James 5 Bible Commentary

The Geneva Study Bible

(Read all of James 5)
5:1 Go 1 to now, [ye] rich men, weep and howl for your miseries that shall come upon [you].

(1) He denounces utter destruction to the wicked and profane rich men, and such as are drowned in their riotousness, mocking their foolish confidence when there is nothing indeed more vain than such things.

5:4 Behold, the hire of the labourers who have reaped down your fields, which is of you kept back by fraud, crieth: and the cries of them which have reaped are entered into the a ears of the Lord of sabaoth.

(a) The Lord who is more mighty than ye are, hath heard them.

5:5 Ye have lived in pleasure on the earth, and been wanton; ye have b nourished your hearts, as in a c day of slaughter.

(b) You have pampered yourselves.
(c) The Hebrews call a day that is appointed to solemn banqueting, a day of slaughter or feasting.

5:7 2 Be patient therefore, brethren, unto the coming of the Lord. 3 Behold, the husbandman waiteth for the precious fruit of the earth, and hath long patience for it, until he receive the early and latter rain.

(2) He applies that to the poor, which he spoke against the rich, warning them to wait for the Lord's coming patiently, who will avenge the injuries which the rich men do to them. (3) The taking away of an objection: Although his coming seems to linger, yet at the least we must follow the farmer, we who do patiently wait for the times that are fitting for the fruits of the earth. And again, God will not postpone the least bit of the time that he has appointed.

5:9 4 d Grudge not one against another, brethren, lest ye be condemned: 5 behold, the judge standeth before the door.

(4) He commends Christian patience, for that which others through impatience use to accuse one another, the faithful on the other hand, do not complain though they receive injury.
(d) By grudging he means a certain inward complaining which indicates impatience. (5) The conclusion: The Lord is at the door and will defend his own and avenge his enemies, and therefore we do not need to trouble ourselves.

5:10 6 Take, my brethren, the prophets, who have spoken in the name of the Lord, for an example of suffering affliction, and of patience.

(6) Because most men will object, that it is good to repel injuries by whatever means, he contrasts that with the examples of the fathers whose patience had a most happy end, because God as a most bountiful Father, never forsakes his.

5:11 Behold, we count them happy which endure. Ye have heard of the patience of Job, and have seen the e end of the Lord; that the Lord is very pitiful, and of tender mercy.

(e) What end the Lord gave.

5:12 7 But above all things, my brethren, swear not, neither by heaven, neither by the earth, neither by any other oath: but let f your yea be yea; and [your] nay, nay; lest ye fall into condemnation.

(7) Because even the best men sometimes through impatience slip and speak oaths sometimes lesser, sometimes greater, the apostle warns us to detest such wickedness, and to accustom our tongues to simple and true talk.

5:13 8 Is any among you afflicted? let him pray. Is any merry? let him sing psalms.

(8) He shows the best remedy against all afflictions, that is, prayers which have their place both in sorrow and joy.

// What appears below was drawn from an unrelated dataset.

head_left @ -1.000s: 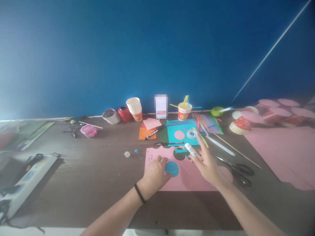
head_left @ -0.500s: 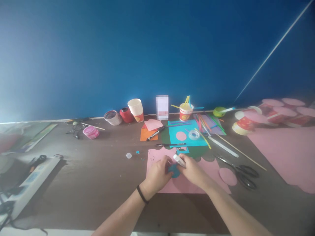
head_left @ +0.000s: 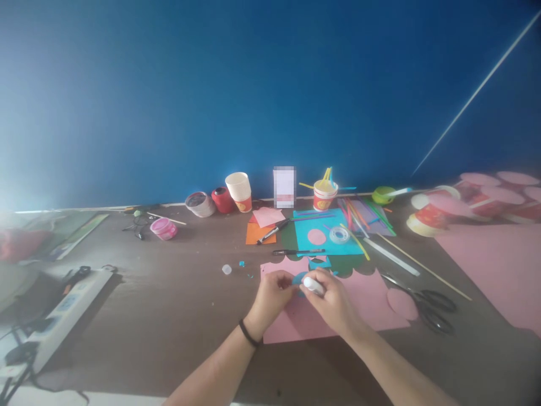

5:14 9 Is any sick among you? let him call for the elders of the church; and let them pray over him, anointing him with g oil in the h name of the Lord:

9 He shows peculiarly, to what physicians especially we must go when we are diseased, that is, to the prayers of the elders, which then also could cure the body, (for so much as the gift of healing was then in force) and take away the main cause of sickness and diseases, by obtaining healing for the sick through their prayers and exhortations.
(g) This was a sign of the gift of healing: and now seeing we have the gift no more, the sign is no longer necessary.
(h) By calling on the name of the Lord.

5:15 And the prayer of faith shall save the sick, and the Lord shall raise him up; and if he have committed i sins, they shall be forgiven him.

(i) He has reason in making mention of sins, for diseases are often sent because of sins.

5:16 10 Confess [your] faults one to another, and pray one for another, that ye may be healed. 11 The effectual fervent prayer of a righteous man availeth much.

(10) Because God pardons the sins of those who confess and acknowledge them, and not those who justify themselves. Therefore the apostle adds, we ought to freely confer with one another concerning those inward diseases, that we may help one another with our prayers.
(11) He commends prayers by the effects that come of them, that all men may understand that there is nothing more effectual than they are, so that they proceed from a pure mind.

5:19 12 Brethren, if any of you do err from the truth, and one k convert him;

(12) The taking away of an objection: all rebukes are not condemned, seeing that on the contrary there is nothing more acceptable to God than to call into the holy way, a brother that was wandering out of the way.
(k) Has called him back from his way.